Consider this code
>>> import numpy as np >>> np.identity(5) array([[ 1., 0., 0., 0., 0.], [ 0., 1., 0., 0., 0.], [ 0., 0., 1., 0., 0.], [ 0., 0., 0., 1., 0.], [ 0., 0., 0., 0., 1.]]) >>> np.identity(5)+np.ones([5,5]) array([[ 2., 1., 1., 1., 1.], [ 1., 2., 1., 1., 1.], [ 1., 1., 2., 1., 1.], [ 1., 1., 1., 2., 1.], [ 1., 1., 1., 1., 2.]]) >>> np.identity(5) == np.identity(5)+np.ones([5,5]) array([[False, False, False, False, False], [False, False, False, False, False], [False, False, False, False, False], [False, False, False, False, False], [False, False, False, False, False]], dtype=bool) >>>
Note that the result of the comparison is a matrix, not a boolean.
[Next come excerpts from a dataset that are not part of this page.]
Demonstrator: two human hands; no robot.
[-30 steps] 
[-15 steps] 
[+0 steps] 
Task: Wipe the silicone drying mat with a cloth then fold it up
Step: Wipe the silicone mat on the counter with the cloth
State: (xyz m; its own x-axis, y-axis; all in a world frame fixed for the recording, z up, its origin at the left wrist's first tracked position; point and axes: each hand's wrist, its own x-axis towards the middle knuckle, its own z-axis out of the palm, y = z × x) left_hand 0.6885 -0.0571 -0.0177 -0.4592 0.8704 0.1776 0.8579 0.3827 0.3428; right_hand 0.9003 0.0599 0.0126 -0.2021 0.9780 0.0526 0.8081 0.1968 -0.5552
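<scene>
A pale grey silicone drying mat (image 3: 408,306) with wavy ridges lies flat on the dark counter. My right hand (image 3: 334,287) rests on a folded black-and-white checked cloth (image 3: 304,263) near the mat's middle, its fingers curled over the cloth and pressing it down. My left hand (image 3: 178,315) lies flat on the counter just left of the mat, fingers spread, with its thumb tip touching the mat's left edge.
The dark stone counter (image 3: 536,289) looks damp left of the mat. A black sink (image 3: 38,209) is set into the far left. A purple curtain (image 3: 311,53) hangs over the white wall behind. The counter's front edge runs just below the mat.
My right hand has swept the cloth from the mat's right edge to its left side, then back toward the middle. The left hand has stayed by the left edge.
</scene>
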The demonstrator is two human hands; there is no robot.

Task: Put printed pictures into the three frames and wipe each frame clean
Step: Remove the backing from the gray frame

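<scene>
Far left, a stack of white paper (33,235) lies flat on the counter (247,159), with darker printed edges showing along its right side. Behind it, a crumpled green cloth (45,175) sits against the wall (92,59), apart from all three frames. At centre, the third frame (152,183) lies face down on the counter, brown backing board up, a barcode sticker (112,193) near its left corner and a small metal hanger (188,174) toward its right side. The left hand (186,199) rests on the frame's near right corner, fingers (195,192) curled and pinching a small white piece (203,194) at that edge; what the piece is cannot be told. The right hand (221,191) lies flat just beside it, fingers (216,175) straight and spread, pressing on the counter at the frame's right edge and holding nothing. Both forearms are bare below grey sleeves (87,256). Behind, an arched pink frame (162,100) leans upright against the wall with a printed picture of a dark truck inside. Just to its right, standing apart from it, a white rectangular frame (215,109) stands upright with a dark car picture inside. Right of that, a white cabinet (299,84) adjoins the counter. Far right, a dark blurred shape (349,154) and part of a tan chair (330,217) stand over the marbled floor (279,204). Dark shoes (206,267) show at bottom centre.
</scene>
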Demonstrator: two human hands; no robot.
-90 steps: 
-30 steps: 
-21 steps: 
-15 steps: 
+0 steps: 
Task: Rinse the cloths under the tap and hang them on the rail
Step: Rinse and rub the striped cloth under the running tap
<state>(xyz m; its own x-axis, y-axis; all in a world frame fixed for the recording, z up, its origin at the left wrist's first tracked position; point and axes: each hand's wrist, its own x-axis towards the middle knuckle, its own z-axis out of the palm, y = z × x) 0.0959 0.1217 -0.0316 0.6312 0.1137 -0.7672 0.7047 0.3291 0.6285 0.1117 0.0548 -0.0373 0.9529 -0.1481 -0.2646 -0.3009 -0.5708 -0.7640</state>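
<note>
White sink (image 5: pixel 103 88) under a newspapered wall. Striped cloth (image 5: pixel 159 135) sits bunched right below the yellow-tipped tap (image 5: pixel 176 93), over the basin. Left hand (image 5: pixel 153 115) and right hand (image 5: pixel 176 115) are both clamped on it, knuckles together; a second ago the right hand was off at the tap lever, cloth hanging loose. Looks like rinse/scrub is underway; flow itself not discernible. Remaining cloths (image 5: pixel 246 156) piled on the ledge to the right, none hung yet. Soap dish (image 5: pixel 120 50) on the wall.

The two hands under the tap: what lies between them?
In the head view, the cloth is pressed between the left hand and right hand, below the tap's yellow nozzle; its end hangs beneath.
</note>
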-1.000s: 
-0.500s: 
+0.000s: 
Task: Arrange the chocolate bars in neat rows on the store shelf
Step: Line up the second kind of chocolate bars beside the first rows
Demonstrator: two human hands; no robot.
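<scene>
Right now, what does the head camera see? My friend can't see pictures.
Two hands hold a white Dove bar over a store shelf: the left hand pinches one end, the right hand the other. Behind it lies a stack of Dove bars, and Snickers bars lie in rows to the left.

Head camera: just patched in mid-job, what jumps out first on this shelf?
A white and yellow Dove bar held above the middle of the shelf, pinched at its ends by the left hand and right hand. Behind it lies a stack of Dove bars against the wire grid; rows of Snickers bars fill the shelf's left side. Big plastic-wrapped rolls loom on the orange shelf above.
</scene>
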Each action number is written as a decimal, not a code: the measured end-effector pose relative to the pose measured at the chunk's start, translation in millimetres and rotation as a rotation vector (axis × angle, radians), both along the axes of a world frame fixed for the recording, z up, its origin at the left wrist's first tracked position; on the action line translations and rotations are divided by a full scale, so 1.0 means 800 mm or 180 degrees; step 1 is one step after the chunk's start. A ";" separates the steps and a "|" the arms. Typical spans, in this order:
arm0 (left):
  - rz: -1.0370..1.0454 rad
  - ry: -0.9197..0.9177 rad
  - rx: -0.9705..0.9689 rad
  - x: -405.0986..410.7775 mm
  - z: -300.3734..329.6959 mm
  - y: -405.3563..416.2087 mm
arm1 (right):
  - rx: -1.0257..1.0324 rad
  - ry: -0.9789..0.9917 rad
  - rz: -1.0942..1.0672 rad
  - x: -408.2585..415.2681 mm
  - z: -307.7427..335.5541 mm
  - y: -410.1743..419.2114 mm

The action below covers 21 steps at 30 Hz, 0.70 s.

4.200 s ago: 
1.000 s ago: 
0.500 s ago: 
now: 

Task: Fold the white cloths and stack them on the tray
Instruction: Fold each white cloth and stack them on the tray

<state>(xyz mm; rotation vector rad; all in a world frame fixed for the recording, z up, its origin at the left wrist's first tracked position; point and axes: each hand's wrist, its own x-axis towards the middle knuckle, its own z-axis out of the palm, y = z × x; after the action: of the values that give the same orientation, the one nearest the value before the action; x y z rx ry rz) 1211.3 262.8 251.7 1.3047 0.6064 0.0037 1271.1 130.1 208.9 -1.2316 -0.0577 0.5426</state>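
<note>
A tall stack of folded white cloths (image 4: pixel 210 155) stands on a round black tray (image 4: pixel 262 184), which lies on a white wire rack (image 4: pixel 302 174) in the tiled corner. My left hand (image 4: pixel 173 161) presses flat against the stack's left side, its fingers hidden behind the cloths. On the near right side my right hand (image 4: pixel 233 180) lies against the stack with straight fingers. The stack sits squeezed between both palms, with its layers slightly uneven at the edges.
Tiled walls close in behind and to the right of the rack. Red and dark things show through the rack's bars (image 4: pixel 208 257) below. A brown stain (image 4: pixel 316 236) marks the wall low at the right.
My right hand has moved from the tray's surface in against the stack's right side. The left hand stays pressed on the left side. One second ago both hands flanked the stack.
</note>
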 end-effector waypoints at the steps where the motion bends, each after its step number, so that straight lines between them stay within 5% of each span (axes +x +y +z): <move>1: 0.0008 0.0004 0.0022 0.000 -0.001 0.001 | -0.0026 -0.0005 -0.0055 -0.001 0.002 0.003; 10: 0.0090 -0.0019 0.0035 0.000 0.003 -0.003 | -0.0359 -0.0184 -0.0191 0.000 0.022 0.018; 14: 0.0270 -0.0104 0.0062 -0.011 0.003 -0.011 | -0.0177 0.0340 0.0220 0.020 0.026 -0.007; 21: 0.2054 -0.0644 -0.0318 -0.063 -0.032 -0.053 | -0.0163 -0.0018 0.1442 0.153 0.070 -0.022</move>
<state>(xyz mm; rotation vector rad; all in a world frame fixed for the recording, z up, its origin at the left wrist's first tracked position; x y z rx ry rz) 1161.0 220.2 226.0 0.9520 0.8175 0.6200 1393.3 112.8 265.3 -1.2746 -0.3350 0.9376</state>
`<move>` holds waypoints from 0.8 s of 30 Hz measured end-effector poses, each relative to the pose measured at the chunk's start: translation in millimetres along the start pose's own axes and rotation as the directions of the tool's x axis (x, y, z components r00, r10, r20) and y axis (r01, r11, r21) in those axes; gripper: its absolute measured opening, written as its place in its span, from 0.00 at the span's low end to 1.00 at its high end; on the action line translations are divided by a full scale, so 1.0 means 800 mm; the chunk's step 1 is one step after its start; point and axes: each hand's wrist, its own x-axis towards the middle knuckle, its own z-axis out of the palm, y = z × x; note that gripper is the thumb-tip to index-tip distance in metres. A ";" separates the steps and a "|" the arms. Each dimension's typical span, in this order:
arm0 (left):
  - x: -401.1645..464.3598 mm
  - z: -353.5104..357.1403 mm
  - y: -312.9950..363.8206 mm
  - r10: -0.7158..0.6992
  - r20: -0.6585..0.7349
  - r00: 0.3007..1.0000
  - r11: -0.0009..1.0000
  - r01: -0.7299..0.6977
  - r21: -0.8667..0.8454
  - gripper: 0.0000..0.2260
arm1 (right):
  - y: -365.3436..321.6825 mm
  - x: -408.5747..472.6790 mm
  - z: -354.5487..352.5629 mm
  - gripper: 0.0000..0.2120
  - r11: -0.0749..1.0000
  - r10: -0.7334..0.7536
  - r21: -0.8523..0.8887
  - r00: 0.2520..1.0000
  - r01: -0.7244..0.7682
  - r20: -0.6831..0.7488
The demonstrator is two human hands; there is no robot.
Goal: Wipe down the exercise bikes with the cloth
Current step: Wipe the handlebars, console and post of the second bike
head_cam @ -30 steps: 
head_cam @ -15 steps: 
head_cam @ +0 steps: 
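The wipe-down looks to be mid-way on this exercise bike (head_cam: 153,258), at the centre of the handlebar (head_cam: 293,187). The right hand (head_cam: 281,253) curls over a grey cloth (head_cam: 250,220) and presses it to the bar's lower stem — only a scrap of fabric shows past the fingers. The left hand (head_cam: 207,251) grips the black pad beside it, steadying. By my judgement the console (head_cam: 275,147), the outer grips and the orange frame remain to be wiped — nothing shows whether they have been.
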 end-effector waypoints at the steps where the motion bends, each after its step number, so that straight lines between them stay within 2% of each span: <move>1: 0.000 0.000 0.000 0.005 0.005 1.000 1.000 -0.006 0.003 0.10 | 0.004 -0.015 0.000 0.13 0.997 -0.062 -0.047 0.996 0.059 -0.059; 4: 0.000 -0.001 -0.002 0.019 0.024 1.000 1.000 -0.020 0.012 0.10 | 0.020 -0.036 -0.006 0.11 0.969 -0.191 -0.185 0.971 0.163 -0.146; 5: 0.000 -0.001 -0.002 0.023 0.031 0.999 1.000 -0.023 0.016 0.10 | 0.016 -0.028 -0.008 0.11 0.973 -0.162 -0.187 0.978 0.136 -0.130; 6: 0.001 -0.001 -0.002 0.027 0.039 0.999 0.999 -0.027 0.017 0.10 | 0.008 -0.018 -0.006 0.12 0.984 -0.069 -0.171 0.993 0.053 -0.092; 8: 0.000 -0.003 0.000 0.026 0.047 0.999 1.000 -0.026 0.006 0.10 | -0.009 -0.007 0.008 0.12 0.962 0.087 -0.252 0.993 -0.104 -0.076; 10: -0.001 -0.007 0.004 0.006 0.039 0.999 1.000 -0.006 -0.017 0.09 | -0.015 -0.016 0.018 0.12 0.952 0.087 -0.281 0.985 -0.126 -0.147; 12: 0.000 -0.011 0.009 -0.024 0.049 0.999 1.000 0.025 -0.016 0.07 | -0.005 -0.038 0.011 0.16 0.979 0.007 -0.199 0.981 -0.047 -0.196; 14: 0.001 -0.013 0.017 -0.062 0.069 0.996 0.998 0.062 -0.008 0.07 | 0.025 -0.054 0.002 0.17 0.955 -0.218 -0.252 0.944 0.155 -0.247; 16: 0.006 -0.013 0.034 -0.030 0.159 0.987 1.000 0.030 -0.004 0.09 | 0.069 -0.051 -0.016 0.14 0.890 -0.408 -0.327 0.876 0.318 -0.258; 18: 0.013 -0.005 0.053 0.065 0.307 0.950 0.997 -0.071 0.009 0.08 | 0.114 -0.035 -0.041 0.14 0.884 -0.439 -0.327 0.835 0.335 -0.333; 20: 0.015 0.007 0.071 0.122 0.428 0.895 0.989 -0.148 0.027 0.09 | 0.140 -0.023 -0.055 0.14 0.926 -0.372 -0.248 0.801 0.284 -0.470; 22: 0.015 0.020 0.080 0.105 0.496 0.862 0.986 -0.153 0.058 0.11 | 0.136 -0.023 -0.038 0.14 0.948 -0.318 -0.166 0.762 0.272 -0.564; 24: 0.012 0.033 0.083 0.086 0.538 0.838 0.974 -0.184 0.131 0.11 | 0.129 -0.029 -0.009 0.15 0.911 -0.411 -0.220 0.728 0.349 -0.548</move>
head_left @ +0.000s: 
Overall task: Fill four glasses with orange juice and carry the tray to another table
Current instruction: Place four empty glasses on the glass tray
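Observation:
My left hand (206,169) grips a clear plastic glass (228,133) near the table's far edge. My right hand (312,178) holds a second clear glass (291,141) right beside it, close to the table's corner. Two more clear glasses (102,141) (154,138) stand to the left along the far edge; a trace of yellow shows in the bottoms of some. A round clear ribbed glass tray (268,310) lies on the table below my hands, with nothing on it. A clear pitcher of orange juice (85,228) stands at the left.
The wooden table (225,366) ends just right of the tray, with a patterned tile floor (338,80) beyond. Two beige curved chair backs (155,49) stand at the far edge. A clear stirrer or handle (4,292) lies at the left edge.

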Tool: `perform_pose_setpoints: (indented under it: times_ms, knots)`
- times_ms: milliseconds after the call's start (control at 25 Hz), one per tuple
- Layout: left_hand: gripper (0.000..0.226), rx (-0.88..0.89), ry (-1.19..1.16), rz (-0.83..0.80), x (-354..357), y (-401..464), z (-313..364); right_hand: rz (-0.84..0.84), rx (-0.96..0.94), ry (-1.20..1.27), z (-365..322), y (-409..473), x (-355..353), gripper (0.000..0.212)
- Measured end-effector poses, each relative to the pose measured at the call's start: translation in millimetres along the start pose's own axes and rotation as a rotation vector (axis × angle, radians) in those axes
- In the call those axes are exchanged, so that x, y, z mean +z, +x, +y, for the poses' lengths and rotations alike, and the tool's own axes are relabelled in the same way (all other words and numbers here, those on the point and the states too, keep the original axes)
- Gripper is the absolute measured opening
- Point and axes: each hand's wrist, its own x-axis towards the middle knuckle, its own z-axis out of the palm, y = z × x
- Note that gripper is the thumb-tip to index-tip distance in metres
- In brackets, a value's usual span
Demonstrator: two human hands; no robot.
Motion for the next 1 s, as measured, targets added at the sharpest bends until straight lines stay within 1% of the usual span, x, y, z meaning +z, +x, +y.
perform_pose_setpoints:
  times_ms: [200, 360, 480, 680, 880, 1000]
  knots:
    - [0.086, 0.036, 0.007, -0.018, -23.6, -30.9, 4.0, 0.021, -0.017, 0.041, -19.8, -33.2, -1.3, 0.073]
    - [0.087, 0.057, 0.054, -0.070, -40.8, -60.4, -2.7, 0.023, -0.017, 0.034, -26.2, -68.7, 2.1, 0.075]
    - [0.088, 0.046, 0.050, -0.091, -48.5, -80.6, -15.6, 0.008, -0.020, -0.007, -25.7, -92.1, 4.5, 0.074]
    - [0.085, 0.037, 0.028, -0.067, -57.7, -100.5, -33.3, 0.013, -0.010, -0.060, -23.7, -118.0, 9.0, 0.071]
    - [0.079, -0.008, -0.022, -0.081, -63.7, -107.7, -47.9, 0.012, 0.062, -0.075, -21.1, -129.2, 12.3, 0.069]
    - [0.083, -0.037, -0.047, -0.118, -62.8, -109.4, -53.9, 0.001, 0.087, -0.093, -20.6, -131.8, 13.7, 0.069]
Comparison Dict will compare values ββusing cmp methods, which means that when comparing matrix values, comparing dict will get a composite result. What you want to do is use numpy.all to collapse the result of a compound array into a scalar boolean result
>>> np.all(np.identity(5) == np.identity(5)+np.ones([5,5])) False >>> np.all(np.identity(5) == np.identity(5)) True >>>
You will need to write your own function to compare these dictionaries, test the types of values ββto see if they are matrices, and then compare using numpy.all , otherwise == used. Of course, you can always get fancy and start subclassing the dict and overloading cmp if you want.